I mean, being in the hole is a very dark place and it tends to turn people inward.
And in the hole, you can't really think about anything other than yourself and what this is doing to you and how you get out of the hole.
I mean, I can remember talking to the whistleblowers in Sweden in the Paolo Macchiarini scandal and hearing from them just how obsessed they became
You know, because they could see it.
They were surgeons.
They could see what was happening.
They could see that things were going very bad and that people were dying and no one would believe them.
And so there's a kind of desperation to it.
You know, this feeling that nothing else is as important as making people aware of this.

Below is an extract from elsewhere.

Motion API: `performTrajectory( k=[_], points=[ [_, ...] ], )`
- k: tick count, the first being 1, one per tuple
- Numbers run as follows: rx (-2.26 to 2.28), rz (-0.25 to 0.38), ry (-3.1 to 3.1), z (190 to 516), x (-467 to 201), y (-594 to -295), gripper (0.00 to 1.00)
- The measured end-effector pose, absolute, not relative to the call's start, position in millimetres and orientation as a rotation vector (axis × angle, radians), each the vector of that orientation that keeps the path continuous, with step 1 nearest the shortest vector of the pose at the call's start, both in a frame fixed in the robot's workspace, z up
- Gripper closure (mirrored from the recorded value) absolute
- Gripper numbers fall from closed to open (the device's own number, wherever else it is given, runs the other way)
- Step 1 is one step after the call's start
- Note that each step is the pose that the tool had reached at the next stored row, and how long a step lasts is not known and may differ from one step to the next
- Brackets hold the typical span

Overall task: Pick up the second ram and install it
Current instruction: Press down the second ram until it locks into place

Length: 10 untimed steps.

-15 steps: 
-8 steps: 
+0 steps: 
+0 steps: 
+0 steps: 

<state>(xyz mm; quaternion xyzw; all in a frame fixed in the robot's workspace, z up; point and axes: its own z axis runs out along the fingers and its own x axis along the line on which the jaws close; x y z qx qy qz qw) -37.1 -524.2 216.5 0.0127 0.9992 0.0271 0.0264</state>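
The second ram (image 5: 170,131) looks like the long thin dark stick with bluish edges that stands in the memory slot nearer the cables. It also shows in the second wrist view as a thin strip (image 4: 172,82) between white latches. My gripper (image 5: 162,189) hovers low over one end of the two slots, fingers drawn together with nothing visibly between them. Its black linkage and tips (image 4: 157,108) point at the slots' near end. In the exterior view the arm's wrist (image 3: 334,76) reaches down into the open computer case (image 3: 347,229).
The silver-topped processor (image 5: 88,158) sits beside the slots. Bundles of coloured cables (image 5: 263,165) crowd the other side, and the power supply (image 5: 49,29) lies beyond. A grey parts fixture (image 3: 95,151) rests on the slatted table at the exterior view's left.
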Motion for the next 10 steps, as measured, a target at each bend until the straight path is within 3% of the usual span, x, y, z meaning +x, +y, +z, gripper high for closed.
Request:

And yet no one is paying attention.
Part of it is that very often it doesn't really feel like a decision.
It feels like there's no choice.
I mean, people will say, really, I had no choice.
I had to do it.
Fred Alford, who wrote a terrific book on whistleblowers, said, the question presents itself to whistleblowers not so much as what should I do, but how did it happen that I find myself in a position where there is nothing else for me to do but act?